Bug 73816

Summary: MediaStream API: Removing SecurityContext from the embedder API
Product: WebKit Reporter: Tommy Widenflycht <tommyw>
Component: WebKit APIAssignee: Tommy Widenflycht <tommyw>
Status: RESOLVED FIXED    
Severity: Normal CC: abarth, fishd, grunell, harald, s.choi, webkit.review.bot
Priority: P2    
Version: 528+ (Nightly build)   
Hardware: All   
OS: All   
Bug Depends on:    
Bug Blocks: 56459    
Attachments:
Description Flags
Patch
none
Patch none

Description Tommy Widenflycht 2011-12-05 03:32:38 PST
Changed the SecurityOrigin argument to a String in PeerConnectionHandler and associated files.
This is done for two reasons:
1) Using SecurityContext breaks the layering pattern
2) The textual representation is enough anyway.
Comment 1 Tommy Widenflycht 2011-12-05 03:36:17 PST
Created attachment 117864 [details]
Patch
Comment 2 WebKit Review Bot 2011-12-05 03:38:38 PST
Please wait for approval from fishd@chromium.org before submitting because this patch contains changes to the Chromium public API.
Comment 3 Tommy Widenflycht 2012-02-10 06:19:51 PST
Created attachment 126510 [details]
Patch
Comment 4 Darin Fisher (:fishd, Google) 2012-02-13 08:23:19 PST
Is this something Adam recommended?  Is the idea that "platform" level stuff should not depend on SecurityOrigin?

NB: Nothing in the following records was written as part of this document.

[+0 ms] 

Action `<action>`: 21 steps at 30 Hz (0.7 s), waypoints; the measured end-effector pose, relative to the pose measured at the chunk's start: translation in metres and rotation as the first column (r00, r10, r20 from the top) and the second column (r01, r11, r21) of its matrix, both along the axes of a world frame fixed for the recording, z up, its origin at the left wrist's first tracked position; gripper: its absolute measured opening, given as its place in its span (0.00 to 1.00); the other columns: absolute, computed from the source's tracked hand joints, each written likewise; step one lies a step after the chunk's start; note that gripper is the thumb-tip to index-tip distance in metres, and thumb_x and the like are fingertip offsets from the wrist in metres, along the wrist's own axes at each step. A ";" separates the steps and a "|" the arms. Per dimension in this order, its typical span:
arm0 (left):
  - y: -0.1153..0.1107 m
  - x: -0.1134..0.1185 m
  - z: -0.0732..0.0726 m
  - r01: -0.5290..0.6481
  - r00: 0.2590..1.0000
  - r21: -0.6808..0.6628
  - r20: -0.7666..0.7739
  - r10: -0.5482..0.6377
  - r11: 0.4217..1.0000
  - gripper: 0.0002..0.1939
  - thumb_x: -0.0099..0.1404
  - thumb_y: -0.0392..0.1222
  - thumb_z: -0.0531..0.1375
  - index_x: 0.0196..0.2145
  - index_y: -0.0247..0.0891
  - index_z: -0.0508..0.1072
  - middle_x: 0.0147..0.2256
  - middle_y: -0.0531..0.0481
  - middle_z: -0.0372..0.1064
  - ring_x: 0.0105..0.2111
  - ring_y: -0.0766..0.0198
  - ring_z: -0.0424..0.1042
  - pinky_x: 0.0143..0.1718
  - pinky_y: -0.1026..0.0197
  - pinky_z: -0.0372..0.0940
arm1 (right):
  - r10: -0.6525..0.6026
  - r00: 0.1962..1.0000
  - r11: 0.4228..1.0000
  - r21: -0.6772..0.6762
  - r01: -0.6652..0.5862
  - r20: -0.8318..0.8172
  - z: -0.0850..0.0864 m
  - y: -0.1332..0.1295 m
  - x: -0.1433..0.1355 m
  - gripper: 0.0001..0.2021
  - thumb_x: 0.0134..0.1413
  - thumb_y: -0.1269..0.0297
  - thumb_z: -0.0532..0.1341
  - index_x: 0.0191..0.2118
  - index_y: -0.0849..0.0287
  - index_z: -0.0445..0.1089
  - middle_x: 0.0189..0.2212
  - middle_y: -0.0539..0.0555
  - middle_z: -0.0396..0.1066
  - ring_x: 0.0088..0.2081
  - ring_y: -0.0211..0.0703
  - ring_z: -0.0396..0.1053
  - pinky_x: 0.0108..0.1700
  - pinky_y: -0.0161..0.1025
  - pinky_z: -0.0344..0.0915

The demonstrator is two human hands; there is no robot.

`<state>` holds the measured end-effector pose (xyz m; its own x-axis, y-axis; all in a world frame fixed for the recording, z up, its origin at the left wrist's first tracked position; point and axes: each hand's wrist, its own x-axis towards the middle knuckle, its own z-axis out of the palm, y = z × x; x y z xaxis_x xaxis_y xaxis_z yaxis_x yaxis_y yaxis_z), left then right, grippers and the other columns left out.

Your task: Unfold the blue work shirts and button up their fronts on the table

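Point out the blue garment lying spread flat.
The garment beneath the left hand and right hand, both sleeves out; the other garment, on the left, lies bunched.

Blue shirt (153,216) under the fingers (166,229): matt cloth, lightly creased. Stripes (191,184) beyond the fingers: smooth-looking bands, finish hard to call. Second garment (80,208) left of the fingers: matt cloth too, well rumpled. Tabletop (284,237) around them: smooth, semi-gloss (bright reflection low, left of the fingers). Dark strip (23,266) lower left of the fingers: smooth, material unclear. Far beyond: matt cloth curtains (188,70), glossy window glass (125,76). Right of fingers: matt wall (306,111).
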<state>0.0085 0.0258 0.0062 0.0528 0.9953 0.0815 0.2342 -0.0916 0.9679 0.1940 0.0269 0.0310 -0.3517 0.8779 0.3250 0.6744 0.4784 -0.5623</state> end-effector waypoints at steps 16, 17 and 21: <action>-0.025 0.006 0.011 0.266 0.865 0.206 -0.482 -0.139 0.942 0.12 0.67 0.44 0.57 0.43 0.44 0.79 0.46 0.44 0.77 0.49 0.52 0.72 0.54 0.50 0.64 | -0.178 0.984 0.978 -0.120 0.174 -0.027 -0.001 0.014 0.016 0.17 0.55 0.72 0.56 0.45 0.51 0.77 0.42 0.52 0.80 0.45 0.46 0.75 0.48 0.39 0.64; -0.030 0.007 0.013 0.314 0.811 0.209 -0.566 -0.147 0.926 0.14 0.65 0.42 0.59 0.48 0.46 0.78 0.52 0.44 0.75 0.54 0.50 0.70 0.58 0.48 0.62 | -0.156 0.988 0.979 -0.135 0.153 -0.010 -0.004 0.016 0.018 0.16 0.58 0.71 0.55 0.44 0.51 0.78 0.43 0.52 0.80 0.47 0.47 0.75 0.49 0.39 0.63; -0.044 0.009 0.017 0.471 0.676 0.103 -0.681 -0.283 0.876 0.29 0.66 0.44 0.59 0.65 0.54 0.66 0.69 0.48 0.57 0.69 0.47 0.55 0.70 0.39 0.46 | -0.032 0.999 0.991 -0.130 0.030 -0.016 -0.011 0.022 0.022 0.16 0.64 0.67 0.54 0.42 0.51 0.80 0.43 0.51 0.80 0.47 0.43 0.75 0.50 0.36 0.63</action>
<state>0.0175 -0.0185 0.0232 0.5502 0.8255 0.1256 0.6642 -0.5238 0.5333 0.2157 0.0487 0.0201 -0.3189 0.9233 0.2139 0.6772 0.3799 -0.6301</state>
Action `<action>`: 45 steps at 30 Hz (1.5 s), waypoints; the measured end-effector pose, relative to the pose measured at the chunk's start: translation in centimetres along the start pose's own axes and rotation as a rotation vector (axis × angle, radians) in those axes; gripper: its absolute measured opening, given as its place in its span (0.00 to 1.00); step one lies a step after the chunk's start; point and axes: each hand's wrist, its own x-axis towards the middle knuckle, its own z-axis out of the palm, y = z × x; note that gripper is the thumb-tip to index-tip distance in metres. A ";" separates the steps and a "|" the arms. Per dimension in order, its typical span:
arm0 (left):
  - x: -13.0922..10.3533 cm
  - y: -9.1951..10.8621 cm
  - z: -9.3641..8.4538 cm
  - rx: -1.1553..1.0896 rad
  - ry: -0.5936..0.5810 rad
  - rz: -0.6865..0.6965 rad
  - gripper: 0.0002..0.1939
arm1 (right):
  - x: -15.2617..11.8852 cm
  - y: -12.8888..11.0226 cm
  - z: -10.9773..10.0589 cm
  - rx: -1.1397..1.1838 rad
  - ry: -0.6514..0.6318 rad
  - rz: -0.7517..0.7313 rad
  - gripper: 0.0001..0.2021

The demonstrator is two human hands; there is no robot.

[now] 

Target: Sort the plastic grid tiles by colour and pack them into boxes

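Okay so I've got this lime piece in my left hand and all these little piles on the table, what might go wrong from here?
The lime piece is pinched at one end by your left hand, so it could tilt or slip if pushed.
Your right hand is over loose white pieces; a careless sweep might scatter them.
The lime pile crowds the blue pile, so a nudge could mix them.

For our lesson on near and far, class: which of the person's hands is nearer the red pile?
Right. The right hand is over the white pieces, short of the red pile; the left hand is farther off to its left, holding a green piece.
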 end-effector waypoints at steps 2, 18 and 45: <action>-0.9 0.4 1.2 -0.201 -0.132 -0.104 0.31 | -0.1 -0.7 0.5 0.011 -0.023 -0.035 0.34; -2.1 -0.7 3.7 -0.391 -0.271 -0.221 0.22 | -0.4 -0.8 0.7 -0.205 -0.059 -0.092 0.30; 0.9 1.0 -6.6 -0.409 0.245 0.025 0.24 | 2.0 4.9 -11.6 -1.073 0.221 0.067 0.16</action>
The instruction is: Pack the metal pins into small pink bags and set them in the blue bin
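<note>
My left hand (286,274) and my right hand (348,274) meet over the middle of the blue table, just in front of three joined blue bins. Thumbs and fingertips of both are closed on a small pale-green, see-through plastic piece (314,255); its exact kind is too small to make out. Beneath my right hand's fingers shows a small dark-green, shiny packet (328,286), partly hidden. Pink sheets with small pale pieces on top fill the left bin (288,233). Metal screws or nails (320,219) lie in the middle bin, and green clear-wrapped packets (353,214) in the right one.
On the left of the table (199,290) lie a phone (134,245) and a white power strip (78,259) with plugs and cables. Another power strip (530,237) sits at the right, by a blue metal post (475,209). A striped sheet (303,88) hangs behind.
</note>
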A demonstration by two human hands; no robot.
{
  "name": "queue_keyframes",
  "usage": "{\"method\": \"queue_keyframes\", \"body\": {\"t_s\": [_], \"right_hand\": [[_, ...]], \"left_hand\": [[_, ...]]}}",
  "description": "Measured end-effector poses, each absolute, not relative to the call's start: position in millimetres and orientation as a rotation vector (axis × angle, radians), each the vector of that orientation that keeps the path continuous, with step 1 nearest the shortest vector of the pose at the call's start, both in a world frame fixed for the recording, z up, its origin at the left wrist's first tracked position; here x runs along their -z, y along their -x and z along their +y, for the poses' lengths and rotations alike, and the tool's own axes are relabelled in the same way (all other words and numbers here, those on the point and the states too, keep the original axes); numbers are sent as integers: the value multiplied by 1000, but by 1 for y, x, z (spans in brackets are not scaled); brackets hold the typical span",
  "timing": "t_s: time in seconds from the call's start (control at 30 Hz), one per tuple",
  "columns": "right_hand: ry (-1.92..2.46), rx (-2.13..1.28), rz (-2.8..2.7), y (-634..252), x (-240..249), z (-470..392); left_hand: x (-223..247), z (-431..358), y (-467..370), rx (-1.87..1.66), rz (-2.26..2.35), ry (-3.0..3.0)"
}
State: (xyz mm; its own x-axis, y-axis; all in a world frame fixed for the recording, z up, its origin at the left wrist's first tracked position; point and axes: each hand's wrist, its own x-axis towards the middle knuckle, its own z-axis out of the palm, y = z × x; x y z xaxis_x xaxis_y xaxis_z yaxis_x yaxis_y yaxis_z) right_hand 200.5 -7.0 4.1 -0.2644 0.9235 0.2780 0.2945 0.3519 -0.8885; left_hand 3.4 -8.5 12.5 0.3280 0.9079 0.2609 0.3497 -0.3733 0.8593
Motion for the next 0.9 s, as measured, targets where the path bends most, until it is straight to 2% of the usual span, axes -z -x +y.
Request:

Generally, replacing SecurityOrigin with a String is seen as the wrong thing to do.  I find it interesting that you are calling the result of SecurityOrigin::toString() a "username"... can you say more about what this string is meant to represent?  Typically, security origins are URLs (but not always), so I'd like to better understand what it is for media streams.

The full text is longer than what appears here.